*Source material*.
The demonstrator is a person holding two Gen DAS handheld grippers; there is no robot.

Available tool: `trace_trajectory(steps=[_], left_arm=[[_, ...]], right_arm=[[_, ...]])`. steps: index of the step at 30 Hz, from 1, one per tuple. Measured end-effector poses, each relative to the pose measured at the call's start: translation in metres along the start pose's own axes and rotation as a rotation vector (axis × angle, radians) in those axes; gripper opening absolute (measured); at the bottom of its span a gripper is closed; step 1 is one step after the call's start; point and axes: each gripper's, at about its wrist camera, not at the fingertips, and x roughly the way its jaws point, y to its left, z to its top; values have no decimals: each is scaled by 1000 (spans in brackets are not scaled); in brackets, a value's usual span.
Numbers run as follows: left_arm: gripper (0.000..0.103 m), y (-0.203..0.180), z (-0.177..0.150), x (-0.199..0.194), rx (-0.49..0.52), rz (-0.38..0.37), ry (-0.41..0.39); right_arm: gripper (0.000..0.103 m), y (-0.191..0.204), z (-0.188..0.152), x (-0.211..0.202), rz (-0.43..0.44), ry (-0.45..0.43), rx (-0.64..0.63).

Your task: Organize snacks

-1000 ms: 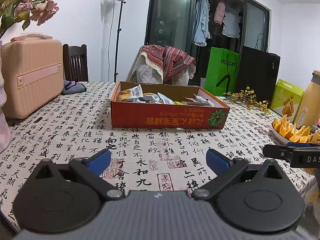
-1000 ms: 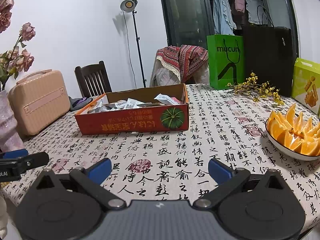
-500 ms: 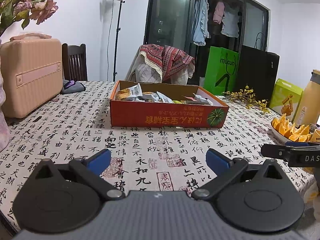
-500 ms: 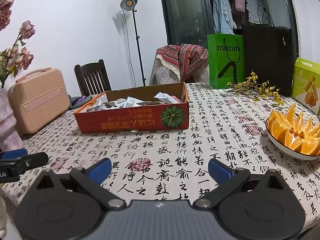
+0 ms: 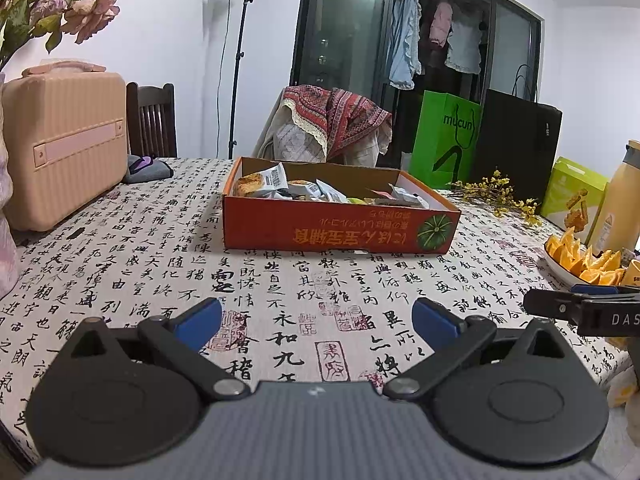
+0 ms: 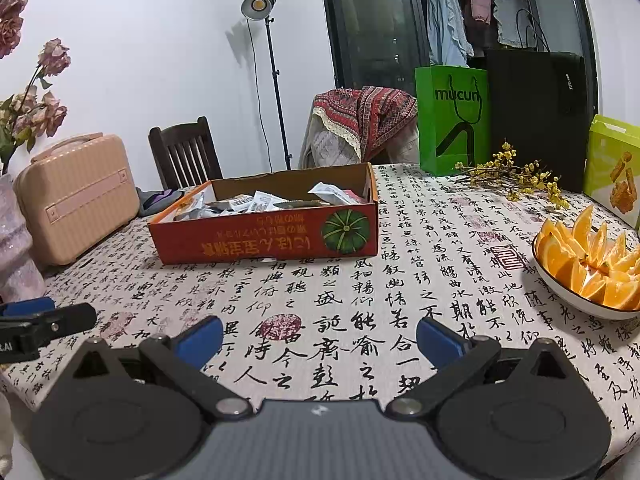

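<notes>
A shallow orange cardboard box (image 5: 340, 230) (image 6: 264, 240) with a green pumpkin print stands mid-table, holding several wrapped snack packets (image 5: 264, 182) (image 6: 256, 202). My left gripper (image 5: 317, 322) hovers open over the near table edge, well short of the box, with nothing between its blue pads. My right gripper (image 6: 319, 334) is likewise open and empty near the front edge. Each gripper's tip shows at the side of the other's view: the right one (image 5: 580, 310), the left one (image 6: 44, 322).
Calligraphy-print tablecloth (image 5: 160, 264) covers the table. A pink case (image 5: 64, 140) and flowers (image 5: 48, 8) stand left. A bowl of orange wedges (image 6: 588, 264), a green snack box (image 6: 616, 168), yellow bottle (image 5: 616, 204), green bag (image 6: 454, 120), black bag (image 6: 540, 116) and yellow sprigs (image 6: 512, 174) stand right. Chairs lie behind.
Both views have drifted slightly; the box sits a touch differently in frame. Both grippers stay open and empty.
</notes>
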Motion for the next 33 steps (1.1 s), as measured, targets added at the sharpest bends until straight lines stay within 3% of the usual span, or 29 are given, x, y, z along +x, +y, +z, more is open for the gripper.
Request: trace_trajectory(steps=[33], left_arm=[[103,2,0,4,-8,-4,9]], right_arm=[[103,-3,-2,11,-7,32,5]])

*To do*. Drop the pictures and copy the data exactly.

*Output for this task*.
The demonstrator is a person holding two Gen DAS handheld grippers; there is no robot.

Available tool: `trace_trajectory(steps=[_], left_arm=[[_, ...]], right_arm=[[_, ...]])`. steps: index of the step at 30 Hz, from 1, one per tuple. Measured end-effector poses, each relative to the pose measured at the call's start: translation in metres along the start pose's own axes and rotation as a rotation vector (axis × angle, radians) in those axes; gripper opening absolute (measured); at the bottom of its span a gripper is closed; step 1 is one step after the call's start; point and axes: each gripper's, at about its wrist camera, not at the fingertips, and x roughly the way its jaws point, y to its left, z to its top; values have no decimals: each is scaled by 1000 (spans in brackets are not scaled); in brackets, a value's usual span.
Numbers run as follows: left_arm: gripper (0.000..0.103 m), y (-0.203..0.180), z (-0.177..0.150), x (-0.199..0.194), rx (-0.49..0.52), rz (-0.38..0.37), ry (-0.41..0.39); right_arm: gripper (0.000..0.103 m), y (-0.191..0.204), z (-0.188..0.152), x (-0.211..0.202), rz (-0.43..0.44), ry (-0.45..0.43), rx (-0.64..0.63).

Your task: Organize snacks

-1000 ms: 
-1000 ms: 
-500 ms: 
-500 ms: 
+0 ms: 
+0 ms: 

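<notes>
A shallow orange cardboard box (image 5: 340, 230) (image 6: 264, 240) with a green pumpkin print stands mid-table, holding several wrapped snack packets (image 5: 264, 182) (image 6: 256, 202). My left gripper (image 5: 317, 322) hovers open over the near table edge, well short of the box, with nothing between its blue pads. My right gripper (image 6: 319, 334) is likewise open and empty near the front edge. Each gripper's tip shows at the side of the other's view: the right one (image 5: 580, 310), the left one (image 6: 44, 322).
Calligraphy-print tablecloth (image 5: 160, 264) covers the table. A pink case (image 5: 64, 140) and flowers (image 5: 48, 8) stand left. A bowl of orange wedges (image 6: 588, 264), a green snack box (image 6: 616, 168), yellow bottle (image 5: 616, 204), green bag (image 6: 454, 120), black bag (image 6: 540, 116) and yellow sprigs (image 6: 512, 174) stand right. Chairs lie behind.
Both views have drifted slightly; the box sits a touch differently in frame. Both grippers stay open and empty.
</notes>
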Motion for the next 33 steps (1.1 s), as measured, targets added at the sharpest bends until straight lines stay within 3% of the usual span, or 29 are given, x, y, z along +x, +y, +z, more is open for the gripper.
Request: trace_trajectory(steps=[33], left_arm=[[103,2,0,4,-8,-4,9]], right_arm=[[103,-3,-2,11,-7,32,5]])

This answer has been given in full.